LISTED RECORDS -

►

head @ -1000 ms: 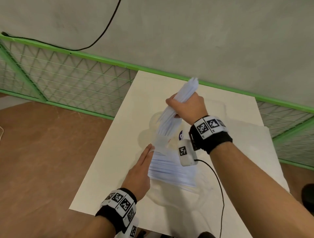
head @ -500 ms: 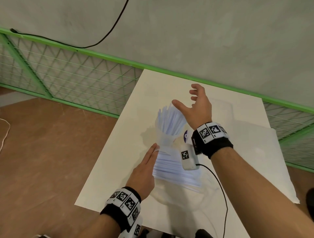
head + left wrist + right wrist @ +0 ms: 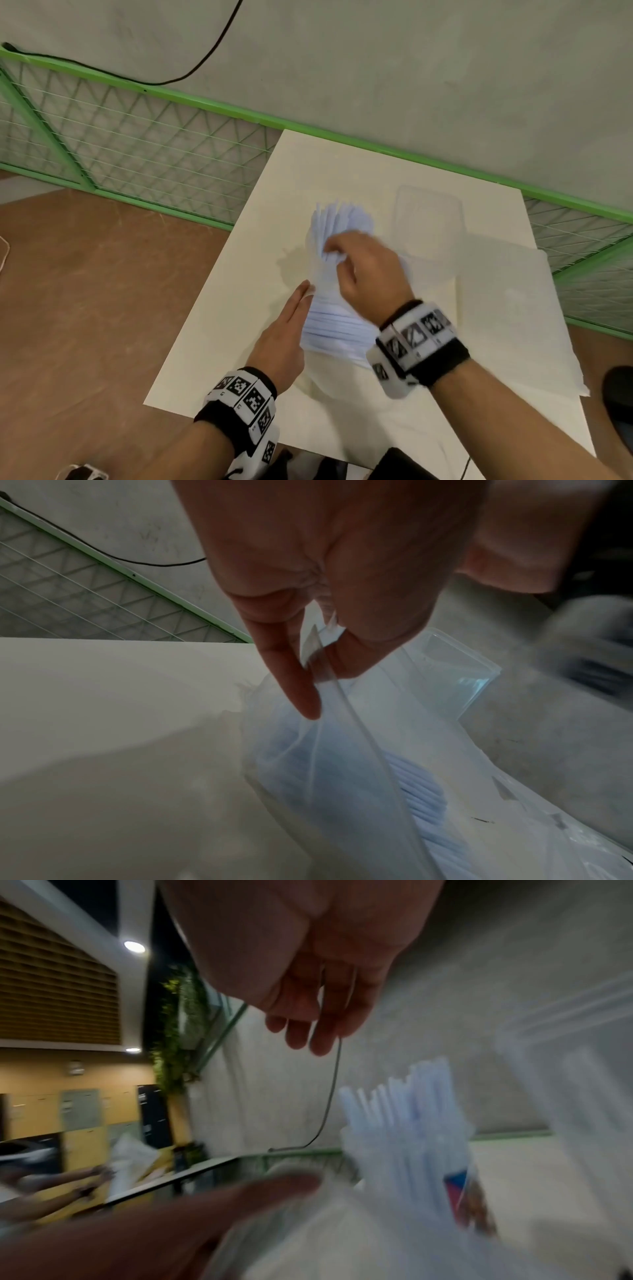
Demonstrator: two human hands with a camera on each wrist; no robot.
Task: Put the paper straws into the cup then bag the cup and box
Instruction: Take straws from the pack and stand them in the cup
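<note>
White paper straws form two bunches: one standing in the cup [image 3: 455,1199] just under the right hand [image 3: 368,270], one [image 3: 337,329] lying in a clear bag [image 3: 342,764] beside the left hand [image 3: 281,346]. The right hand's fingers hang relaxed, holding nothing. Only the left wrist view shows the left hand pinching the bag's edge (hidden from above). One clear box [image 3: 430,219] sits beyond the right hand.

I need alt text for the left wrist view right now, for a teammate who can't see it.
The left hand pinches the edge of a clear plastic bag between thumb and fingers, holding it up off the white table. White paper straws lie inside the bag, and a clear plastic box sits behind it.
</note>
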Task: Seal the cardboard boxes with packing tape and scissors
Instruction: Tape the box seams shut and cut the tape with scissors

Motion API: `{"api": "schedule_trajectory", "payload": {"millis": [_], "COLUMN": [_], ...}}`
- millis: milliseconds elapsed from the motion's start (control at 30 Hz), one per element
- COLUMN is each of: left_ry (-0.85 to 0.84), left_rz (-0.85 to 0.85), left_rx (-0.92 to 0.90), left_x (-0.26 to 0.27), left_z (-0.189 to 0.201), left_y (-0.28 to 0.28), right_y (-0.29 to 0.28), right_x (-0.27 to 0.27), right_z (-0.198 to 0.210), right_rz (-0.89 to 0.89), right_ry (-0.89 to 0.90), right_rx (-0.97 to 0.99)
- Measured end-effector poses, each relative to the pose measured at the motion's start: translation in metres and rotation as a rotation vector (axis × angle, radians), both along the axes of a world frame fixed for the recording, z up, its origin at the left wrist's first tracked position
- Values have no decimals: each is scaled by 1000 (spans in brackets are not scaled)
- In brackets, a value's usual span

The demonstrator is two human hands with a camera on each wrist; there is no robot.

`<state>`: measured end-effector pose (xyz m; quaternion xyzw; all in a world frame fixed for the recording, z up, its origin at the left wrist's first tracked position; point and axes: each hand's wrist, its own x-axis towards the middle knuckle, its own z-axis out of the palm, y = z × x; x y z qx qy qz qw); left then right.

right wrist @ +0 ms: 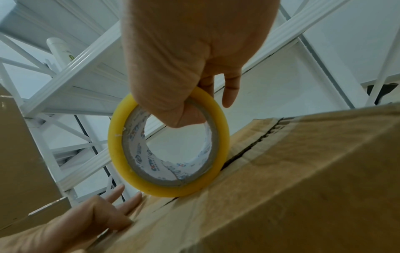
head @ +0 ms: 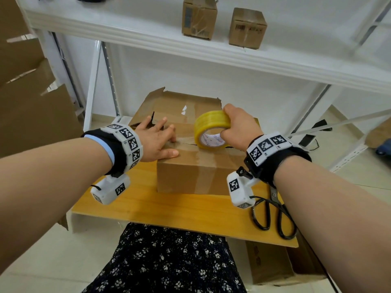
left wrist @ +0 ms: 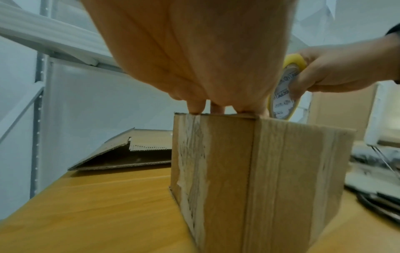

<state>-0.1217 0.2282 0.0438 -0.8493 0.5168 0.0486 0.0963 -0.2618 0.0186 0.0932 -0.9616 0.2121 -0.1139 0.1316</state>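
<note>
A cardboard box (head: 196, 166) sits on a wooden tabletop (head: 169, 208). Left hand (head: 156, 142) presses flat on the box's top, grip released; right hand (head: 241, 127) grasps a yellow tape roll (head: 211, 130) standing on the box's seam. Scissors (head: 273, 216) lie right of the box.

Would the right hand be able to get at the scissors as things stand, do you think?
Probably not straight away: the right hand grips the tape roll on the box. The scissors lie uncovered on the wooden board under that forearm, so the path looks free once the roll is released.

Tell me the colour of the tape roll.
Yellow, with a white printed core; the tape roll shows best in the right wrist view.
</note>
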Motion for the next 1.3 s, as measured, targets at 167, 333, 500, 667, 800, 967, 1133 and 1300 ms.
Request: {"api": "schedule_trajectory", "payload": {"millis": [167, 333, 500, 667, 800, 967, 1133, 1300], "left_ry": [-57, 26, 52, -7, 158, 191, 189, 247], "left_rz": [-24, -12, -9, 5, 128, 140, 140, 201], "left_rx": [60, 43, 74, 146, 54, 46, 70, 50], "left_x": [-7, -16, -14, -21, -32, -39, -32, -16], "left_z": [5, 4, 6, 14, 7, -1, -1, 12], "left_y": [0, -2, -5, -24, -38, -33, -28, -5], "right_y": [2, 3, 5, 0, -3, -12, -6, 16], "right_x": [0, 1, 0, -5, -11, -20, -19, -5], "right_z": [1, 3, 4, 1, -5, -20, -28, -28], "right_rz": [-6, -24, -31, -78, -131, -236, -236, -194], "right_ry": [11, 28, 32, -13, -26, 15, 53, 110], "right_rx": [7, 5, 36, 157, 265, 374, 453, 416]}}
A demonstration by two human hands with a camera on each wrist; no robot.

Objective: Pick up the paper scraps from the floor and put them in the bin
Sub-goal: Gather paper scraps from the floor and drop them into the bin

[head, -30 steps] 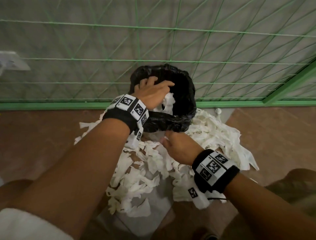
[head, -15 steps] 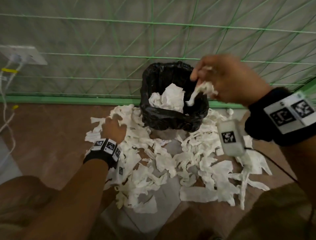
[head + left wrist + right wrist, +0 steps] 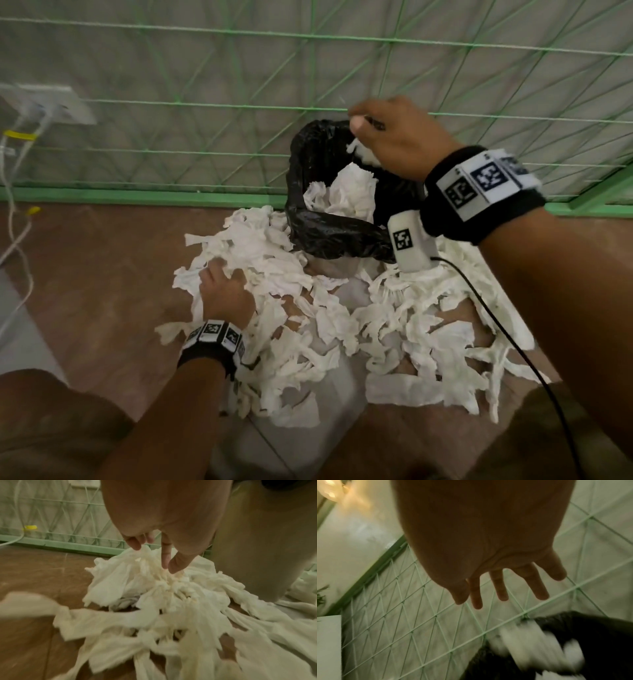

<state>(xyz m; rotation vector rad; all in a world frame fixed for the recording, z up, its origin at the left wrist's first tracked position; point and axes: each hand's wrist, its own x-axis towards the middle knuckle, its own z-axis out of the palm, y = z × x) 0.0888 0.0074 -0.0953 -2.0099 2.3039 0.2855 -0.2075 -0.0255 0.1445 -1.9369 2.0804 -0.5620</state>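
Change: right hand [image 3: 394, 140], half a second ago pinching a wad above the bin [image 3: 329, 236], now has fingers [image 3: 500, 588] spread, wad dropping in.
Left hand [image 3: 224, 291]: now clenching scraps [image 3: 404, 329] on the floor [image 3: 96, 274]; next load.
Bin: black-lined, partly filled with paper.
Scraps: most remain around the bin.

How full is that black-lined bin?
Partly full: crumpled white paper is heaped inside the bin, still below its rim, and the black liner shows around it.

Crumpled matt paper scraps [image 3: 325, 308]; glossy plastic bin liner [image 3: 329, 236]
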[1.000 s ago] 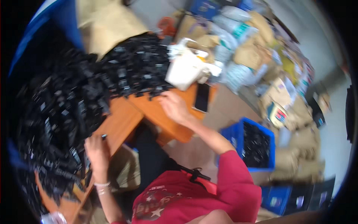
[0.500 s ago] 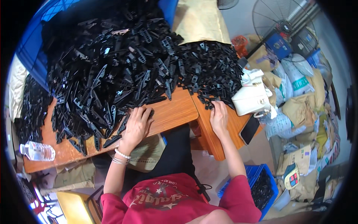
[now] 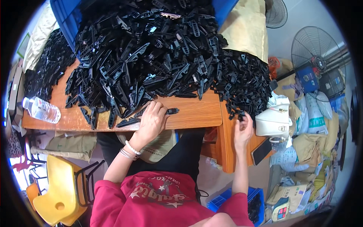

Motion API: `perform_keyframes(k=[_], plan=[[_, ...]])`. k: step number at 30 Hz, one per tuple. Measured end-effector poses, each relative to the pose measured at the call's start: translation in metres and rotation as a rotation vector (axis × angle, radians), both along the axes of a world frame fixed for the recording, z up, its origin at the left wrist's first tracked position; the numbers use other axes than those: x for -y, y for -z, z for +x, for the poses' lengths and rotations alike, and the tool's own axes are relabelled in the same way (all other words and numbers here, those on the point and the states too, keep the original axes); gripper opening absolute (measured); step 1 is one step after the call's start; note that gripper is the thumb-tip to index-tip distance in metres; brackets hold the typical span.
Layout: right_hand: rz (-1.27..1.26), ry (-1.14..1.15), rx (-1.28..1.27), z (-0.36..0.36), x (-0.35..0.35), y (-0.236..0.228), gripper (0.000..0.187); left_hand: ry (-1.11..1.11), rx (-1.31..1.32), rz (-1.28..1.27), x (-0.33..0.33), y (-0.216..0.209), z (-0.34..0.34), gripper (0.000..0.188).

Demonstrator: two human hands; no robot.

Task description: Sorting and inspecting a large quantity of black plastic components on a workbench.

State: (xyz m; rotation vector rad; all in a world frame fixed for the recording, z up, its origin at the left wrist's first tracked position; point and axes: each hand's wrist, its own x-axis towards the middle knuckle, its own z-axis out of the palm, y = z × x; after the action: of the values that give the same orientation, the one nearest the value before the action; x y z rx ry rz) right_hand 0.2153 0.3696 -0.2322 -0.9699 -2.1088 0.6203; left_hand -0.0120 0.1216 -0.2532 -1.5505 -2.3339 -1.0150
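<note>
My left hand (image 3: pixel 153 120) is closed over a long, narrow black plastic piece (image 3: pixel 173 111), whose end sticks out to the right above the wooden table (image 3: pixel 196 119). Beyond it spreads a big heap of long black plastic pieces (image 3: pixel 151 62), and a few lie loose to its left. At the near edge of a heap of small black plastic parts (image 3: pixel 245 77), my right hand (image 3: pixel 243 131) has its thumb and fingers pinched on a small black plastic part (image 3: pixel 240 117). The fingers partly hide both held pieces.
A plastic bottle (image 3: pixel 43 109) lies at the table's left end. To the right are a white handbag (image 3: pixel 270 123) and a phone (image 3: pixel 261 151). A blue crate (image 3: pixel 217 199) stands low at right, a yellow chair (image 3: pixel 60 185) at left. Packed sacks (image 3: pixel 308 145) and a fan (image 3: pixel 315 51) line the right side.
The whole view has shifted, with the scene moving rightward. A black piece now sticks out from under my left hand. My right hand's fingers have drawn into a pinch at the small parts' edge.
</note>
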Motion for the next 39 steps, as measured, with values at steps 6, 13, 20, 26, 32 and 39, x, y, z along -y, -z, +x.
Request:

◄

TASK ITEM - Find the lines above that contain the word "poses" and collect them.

SOLUTION TO THIS PROBLEM -
- Measured end-effector poses, each relative to the pose measured at the motion's start: translation in metres and rotation as a rotation vector (axis × angle, radians), both along the axes of a world frame fixed for the recording, z up, its origin at the left wrist's first tracked position
Motion API: `perform_keyframes(k=[_], plan=[[_, ...]])`. k: step number at 30 Hz, one per tuple. Measured end-effector poses, each relative to the pose measured at the call's start: translation in metres and rotation as a rotation vector (axis × angle, radians), both along the axes of a world frame fixed for the recording, z up, its origin at the left wrist's first tracked position; the numbers use other axes than those: x for -y, y for -z, z for +x, for the poses' lengths and rotations alike, and the tool's own axes are relabelled in the same way (all other words and numbers here, those on the point and the states too, keep the original axes); gripper opening absolute (measured); step 1 is one step after the call's start; note that gripper is the thumb-tip to index-tip distance in metres; brackets hold the typical span.

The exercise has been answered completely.